Perpule has moved all the retailer’s data to the cloud (internet-based server), ensuring real-time access. Moving the user data helps multiple stores manage inventory in real time unlike legacy on-premise systems, said Abhinav Pathak, co-founder, Perpule.
For retail brands, this brings down technology costs and ensures payments are processed efficiently.
“The system covers every activity at a retail store at mobile PoS (point of sale) and reduces the cost of hardware-related capital expenditure for companies,” said Pathak, adding 40 popular brands have already shifted to mobile PoS-based systems.
Buyers can also use the Perpule app to scan barcodes and make payments without waiting in line across major department stores.
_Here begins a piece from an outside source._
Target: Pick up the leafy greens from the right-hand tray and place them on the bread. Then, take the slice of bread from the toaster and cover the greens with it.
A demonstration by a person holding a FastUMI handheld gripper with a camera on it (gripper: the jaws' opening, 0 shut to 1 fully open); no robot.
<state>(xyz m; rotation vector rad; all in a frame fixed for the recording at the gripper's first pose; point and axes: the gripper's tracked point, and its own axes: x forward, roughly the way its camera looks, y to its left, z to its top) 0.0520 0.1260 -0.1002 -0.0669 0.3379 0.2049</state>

IKEA, the global DIY (do-it-yourself) furniture brand, earlier this week opened an online store for Mumbai. This is their first such store model globally and aims to tap small-ticket furniture buyers who do not have access to the larger retail store yet.
It already has a huge offline presence in Hyderabad and will open its second store in Navi Mumbai soon.
Metro Cash and Carry, the go-to-retailer for small traders, has developed an app to bring kirana stores under a digital platform and streamline their transactions. It offers payment options without a transaction fee. The app will help small traders track their daily and monthly sales digitally, manage inventory and place orders.
Ultimately, retailers are trying to map a customer’s journey from offline to online and online to offline, in order to eventually create a strong user profile, Gogia of Greyhound Research said.